→ TO DO: Every line below that holds the word "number" must be listed.

→ DATA UNDER STUDY:
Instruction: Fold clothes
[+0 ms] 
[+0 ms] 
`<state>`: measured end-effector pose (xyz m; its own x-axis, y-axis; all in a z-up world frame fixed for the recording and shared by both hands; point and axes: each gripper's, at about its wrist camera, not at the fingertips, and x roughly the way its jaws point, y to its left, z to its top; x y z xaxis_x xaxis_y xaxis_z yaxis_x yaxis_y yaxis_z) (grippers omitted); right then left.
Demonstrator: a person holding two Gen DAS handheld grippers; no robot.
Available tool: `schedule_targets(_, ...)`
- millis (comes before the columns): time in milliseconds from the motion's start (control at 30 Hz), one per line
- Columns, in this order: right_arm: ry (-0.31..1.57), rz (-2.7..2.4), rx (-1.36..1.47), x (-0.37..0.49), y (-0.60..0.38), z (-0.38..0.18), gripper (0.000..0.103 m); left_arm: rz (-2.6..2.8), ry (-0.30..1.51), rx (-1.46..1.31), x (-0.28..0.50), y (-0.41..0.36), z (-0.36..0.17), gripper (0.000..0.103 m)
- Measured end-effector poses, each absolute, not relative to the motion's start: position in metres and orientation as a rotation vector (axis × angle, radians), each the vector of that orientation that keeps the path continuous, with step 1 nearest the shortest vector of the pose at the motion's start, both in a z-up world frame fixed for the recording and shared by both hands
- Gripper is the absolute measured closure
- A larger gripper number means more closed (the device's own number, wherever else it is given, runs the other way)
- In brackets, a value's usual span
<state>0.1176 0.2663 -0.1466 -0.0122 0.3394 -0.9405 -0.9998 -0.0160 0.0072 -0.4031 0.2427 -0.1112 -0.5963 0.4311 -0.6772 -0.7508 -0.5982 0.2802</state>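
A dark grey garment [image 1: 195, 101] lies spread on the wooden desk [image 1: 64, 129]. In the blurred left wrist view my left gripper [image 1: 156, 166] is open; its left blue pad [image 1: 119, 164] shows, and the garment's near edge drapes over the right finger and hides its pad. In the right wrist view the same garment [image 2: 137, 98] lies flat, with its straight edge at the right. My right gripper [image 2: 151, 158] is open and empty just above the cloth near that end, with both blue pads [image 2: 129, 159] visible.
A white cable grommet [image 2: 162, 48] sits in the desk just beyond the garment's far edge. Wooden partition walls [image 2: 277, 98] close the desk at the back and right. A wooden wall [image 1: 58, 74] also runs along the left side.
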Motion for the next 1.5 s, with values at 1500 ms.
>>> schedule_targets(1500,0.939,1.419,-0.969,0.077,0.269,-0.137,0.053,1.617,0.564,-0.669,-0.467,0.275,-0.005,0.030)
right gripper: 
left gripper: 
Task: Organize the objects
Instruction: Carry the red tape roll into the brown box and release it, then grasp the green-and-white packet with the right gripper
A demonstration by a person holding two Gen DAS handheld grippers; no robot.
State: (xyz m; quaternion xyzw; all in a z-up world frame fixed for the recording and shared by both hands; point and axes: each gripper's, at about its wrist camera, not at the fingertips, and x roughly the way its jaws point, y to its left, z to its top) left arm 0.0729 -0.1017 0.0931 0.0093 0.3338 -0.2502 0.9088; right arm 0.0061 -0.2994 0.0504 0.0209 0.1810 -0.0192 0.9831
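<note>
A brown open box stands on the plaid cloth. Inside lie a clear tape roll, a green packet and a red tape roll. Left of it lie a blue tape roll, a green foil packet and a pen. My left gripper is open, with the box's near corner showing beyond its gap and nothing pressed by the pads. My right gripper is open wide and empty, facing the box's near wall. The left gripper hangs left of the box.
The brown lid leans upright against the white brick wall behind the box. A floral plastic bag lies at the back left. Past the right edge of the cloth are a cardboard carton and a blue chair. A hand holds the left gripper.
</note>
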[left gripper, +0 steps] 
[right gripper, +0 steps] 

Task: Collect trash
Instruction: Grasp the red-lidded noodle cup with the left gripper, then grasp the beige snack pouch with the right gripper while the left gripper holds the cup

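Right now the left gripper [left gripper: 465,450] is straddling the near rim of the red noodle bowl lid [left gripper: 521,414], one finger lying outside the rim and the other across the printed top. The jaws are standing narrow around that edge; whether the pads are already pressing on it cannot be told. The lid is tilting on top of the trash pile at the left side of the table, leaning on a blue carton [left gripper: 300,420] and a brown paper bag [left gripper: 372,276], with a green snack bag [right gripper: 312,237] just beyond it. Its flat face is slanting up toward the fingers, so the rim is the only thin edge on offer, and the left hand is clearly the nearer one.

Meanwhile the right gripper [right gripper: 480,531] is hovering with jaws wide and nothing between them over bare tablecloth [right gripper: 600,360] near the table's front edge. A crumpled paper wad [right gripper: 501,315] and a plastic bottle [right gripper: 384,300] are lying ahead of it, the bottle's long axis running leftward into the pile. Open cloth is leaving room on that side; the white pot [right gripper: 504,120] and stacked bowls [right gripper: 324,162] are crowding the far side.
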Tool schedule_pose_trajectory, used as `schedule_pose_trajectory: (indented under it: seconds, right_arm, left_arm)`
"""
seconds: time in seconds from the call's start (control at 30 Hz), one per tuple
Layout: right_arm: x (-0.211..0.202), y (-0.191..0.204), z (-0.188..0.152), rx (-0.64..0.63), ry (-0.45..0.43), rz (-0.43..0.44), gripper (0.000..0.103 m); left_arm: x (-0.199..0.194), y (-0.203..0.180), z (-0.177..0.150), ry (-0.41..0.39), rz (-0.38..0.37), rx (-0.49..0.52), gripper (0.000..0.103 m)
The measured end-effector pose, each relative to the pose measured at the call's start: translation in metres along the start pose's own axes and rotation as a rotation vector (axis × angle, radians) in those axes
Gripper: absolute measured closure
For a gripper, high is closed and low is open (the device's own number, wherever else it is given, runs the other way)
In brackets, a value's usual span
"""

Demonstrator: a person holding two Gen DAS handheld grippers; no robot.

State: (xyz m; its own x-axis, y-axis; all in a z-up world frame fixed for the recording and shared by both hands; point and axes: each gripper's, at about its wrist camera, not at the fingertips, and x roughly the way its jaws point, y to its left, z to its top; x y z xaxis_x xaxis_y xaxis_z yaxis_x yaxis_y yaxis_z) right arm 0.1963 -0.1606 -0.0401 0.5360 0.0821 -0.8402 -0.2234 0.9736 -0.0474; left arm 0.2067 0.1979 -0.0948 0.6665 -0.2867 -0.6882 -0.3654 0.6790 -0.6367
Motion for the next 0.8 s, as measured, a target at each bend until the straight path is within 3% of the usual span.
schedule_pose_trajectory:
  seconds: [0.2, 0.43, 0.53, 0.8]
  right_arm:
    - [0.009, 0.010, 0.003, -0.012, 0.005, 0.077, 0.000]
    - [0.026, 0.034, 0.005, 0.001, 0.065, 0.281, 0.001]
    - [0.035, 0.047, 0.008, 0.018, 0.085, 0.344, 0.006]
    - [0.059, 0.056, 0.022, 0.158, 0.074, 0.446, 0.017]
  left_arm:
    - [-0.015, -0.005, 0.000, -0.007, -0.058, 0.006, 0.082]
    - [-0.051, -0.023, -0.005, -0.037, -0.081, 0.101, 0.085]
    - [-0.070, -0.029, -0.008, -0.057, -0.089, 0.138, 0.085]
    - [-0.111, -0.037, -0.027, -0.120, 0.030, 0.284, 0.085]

→ REPLY:
- A larger gripper number means more closed (the device's own number, wherever else it is given, runs the other way)
For a gripper, high is closed and low is open (the device's own number, wherever else it is given, runs the other way)

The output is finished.